Military members and school teachers have long been exempt from paying taxes on their income, but the Apple Daily reported that the Executive Yuan is expected to abolish the tax break next year.
The report said that to compensate military personnel for the tax policy change, the MND has finalized a scheme to raise the salaries of all service members, based on the principle of raising pay by the same amount levied in income taxes.
As a result, the report said, each military officer could get an estimated 10 percent or even higher pay raise.
The MND said in a statement Monday, however, that the report was not factual because the ministry has yet to finalize any salary adjustment scheme.

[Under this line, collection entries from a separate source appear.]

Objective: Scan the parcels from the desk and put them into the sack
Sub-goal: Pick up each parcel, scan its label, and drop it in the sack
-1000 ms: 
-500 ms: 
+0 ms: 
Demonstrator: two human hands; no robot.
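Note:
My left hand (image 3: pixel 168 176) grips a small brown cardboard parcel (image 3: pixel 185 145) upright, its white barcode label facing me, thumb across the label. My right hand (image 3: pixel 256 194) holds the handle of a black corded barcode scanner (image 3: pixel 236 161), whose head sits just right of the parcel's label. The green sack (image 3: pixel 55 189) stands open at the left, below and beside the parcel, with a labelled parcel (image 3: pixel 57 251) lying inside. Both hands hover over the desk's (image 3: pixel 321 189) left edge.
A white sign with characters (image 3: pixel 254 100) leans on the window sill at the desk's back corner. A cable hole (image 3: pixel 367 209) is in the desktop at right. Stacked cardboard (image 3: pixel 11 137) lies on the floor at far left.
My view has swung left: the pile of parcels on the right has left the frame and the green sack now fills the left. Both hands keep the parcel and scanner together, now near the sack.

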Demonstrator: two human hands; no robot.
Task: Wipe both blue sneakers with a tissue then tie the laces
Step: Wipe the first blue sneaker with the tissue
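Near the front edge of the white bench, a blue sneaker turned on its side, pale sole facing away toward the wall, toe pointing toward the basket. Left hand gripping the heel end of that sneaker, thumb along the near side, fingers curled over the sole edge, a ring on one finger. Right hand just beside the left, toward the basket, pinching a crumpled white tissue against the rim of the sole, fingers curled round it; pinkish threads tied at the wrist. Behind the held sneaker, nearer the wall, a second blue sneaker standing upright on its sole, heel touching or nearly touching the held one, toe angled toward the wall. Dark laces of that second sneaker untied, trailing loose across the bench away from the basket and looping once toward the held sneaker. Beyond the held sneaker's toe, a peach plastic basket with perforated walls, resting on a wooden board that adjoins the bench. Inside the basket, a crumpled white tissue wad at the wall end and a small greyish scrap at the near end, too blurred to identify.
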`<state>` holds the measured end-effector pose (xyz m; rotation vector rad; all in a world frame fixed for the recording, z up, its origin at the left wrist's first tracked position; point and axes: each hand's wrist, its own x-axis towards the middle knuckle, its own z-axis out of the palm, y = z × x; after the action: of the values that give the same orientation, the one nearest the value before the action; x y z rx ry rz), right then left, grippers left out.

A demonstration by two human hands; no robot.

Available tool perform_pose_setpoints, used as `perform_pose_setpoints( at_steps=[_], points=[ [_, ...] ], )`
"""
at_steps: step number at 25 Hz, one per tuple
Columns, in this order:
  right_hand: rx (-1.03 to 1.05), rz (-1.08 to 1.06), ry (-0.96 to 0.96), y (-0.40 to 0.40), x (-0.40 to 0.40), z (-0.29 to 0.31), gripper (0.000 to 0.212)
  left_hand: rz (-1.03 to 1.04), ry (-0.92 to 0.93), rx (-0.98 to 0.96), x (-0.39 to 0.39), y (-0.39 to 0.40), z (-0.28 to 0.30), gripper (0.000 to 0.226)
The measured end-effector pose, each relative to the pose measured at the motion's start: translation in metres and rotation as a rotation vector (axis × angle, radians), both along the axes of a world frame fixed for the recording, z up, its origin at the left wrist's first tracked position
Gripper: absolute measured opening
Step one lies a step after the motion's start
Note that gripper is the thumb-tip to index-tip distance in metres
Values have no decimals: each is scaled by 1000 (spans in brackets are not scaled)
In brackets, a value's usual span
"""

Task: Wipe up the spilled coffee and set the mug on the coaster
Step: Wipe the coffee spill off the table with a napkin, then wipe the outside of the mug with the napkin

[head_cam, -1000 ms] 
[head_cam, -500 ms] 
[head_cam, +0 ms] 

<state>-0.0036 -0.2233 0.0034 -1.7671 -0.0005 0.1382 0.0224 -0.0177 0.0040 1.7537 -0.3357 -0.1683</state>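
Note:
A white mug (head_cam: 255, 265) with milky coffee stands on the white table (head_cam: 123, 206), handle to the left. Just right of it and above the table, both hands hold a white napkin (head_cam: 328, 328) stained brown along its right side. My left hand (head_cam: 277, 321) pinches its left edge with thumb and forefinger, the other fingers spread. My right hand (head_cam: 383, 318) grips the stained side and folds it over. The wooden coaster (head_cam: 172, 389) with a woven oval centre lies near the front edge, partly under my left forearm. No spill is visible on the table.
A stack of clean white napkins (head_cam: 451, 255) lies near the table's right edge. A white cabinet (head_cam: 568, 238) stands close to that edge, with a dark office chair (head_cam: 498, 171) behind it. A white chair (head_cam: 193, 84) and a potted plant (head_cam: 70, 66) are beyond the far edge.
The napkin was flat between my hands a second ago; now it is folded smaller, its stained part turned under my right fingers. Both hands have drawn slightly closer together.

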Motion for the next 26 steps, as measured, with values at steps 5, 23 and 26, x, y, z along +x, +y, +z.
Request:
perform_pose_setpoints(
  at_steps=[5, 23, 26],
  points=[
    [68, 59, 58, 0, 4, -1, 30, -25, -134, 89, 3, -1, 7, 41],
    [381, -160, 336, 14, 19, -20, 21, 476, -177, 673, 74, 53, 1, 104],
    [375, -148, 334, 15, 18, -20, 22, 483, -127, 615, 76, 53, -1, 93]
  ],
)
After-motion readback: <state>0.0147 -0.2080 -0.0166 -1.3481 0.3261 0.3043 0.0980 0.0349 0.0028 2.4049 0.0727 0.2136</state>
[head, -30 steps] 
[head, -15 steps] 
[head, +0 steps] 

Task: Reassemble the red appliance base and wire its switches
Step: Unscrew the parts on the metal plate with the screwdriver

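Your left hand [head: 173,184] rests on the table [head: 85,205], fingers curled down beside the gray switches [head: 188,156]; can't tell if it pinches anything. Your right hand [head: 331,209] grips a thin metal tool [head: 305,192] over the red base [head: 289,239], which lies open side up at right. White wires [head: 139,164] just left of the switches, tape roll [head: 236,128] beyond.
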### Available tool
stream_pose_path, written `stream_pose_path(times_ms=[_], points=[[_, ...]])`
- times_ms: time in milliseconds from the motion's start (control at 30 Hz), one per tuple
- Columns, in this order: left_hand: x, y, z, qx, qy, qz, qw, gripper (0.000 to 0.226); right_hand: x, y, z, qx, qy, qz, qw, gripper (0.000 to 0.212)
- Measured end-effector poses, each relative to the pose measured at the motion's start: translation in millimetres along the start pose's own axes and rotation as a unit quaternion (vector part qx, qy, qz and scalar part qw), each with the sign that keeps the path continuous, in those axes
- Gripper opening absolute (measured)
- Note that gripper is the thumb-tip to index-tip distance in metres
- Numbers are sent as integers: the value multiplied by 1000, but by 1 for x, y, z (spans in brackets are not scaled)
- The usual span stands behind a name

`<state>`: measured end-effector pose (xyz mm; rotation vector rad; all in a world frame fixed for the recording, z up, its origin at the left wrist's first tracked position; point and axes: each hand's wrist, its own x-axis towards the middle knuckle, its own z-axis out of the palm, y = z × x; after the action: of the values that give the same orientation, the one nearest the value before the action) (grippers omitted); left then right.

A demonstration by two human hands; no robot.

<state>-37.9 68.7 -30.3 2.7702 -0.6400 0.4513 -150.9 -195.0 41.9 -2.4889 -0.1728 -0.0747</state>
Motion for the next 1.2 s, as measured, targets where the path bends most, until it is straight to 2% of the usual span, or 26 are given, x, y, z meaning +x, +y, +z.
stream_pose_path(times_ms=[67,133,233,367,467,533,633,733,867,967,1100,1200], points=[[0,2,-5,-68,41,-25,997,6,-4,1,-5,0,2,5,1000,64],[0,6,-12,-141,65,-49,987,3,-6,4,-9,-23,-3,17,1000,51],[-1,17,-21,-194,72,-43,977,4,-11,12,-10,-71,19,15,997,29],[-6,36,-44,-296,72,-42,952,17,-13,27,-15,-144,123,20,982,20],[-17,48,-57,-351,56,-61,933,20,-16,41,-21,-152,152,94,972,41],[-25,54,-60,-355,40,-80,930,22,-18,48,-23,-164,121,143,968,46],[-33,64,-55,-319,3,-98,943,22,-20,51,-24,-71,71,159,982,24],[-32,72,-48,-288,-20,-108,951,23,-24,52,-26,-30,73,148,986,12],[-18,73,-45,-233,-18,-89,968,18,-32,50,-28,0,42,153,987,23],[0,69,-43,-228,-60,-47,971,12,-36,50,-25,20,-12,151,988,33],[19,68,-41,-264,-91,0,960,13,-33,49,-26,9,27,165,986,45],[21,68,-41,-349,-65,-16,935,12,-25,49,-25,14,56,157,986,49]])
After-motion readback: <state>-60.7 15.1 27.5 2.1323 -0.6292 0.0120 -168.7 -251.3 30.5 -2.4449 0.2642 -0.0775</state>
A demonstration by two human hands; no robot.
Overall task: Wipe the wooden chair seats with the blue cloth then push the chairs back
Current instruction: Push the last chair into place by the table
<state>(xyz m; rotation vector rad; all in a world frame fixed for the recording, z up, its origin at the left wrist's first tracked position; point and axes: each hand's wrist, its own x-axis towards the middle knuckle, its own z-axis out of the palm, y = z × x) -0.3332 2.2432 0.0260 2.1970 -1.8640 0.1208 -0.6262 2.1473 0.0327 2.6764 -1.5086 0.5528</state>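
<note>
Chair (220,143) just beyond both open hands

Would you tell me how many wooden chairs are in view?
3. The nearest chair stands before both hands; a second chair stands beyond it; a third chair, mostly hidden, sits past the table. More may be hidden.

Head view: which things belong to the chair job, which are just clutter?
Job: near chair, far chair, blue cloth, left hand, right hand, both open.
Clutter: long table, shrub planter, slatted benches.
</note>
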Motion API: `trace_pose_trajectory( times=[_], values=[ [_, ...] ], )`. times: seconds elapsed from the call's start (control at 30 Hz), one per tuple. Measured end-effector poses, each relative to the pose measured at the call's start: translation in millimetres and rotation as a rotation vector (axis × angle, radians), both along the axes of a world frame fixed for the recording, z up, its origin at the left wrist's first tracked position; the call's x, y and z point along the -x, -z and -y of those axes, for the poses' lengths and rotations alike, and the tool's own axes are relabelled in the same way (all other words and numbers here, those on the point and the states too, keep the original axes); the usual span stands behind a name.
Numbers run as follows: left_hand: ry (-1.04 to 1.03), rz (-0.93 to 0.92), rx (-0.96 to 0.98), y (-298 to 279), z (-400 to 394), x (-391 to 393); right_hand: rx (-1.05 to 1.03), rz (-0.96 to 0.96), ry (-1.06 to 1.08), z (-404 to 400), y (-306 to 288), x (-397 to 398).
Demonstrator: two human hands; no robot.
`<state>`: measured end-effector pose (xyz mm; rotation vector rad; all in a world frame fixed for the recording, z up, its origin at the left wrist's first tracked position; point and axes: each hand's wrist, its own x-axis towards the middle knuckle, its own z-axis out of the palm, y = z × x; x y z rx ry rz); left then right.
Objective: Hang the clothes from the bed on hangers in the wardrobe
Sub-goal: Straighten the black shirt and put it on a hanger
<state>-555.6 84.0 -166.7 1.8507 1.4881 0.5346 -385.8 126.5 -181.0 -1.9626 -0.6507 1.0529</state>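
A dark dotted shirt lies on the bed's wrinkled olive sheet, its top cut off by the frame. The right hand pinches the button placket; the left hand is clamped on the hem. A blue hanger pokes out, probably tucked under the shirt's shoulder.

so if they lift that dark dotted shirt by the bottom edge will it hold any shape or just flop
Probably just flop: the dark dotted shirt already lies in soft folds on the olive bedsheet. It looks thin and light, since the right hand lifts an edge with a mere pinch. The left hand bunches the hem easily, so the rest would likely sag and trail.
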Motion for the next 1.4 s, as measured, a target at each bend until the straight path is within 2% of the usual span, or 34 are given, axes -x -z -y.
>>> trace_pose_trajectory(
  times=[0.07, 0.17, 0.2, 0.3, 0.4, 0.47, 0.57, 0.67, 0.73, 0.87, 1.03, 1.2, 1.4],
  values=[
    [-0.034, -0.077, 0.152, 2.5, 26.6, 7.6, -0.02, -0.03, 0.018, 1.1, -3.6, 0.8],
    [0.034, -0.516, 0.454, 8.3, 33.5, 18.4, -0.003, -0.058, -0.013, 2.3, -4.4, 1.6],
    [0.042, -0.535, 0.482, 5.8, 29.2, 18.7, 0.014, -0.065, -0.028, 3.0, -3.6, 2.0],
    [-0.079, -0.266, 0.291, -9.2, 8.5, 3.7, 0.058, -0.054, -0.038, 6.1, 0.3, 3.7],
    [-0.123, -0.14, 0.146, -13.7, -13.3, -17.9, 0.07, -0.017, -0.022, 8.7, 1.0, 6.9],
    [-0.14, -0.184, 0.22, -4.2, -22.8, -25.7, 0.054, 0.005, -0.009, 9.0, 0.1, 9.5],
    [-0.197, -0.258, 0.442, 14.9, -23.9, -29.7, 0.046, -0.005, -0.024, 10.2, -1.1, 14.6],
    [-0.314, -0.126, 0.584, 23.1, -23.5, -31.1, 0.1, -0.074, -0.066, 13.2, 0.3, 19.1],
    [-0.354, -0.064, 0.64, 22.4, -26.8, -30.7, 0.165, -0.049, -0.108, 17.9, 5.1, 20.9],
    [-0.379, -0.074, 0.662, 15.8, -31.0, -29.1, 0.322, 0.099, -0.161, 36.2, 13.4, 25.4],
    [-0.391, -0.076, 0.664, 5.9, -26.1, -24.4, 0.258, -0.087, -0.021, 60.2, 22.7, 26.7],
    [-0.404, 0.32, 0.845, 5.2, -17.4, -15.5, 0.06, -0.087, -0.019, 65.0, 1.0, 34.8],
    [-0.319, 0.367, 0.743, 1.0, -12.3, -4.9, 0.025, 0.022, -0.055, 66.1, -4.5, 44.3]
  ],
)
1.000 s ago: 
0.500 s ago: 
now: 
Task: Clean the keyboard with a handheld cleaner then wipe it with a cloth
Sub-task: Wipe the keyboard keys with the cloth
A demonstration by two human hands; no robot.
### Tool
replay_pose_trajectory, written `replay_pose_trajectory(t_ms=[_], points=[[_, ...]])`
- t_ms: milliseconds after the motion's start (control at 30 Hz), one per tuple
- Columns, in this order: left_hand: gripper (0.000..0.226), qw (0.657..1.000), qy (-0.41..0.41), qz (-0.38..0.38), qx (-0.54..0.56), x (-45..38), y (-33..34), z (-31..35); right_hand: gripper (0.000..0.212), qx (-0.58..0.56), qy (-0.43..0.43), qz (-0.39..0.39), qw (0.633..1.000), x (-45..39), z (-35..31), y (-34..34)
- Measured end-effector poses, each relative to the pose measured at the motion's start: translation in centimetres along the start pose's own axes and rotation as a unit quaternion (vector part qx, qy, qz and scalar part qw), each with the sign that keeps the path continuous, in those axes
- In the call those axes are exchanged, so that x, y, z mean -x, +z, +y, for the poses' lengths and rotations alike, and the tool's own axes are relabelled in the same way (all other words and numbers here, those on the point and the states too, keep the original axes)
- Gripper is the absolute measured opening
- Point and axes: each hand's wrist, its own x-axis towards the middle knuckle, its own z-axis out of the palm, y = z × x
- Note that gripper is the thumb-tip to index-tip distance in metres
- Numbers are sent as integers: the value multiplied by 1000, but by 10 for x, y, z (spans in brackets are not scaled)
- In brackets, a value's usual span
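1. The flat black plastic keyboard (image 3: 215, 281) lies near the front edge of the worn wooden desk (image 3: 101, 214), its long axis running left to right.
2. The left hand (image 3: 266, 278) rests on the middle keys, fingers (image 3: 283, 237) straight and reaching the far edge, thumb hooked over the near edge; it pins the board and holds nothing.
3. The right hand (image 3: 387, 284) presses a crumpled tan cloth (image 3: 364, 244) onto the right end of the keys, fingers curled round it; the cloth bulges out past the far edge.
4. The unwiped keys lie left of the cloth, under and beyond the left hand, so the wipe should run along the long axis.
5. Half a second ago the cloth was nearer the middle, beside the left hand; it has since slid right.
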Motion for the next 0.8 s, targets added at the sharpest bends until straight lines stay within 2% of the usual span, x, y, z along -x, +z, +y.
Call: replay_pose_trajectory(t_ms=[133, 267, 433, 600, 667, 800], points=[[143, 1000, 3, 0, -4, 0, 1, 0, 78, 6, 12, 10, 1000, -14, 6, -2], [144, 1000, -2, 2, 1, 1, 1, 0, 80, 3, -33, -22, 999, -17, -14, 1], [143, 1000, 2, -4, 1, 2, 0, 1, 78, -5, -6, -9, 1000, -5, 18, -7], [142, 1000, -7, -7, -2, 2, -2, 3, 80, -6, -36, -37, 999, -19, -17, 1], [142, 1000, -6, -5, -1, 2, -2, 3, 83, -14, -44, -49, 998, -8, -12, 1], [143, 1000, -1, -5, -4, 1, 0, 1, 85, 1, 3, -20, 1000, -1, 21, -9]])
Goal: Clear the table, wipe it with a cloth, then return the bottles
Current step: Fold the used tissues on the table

According to an Executive Yuan policy directive passed in 2002, the MND said it will draft a salary adjustment package in line with the principle of no reductions in service members' income after the Legislative Yuan completes legal amendments and sets a date for enforcement of the new taxation rules.
The draft package of income tax amendments is still pending legislative approval.
Meanwhile, a report carried in the Monday edition of the China Times said the government's personnel expenditure will increase by at least NT$24 billion annually after an all-volunteer military service system takes effect in 2014.
Based on that estimate, the country's more than 5 million households that file taxes will pay an additional NT$4,000 in income tax per year to help finance the all-volunteer system, the report said.
Responding to the report, the MND said the government's personnel expenditures will increase in a steady manner based on the military's well-devised recruitment system.
Moreover, the all-volunteer service system will help reduce training and operational costs because service members will stay longer in the military and thus become more adept at operating weaponary systems.
Such a reduction will help offset increases in personnel expenditure, the ministry argued.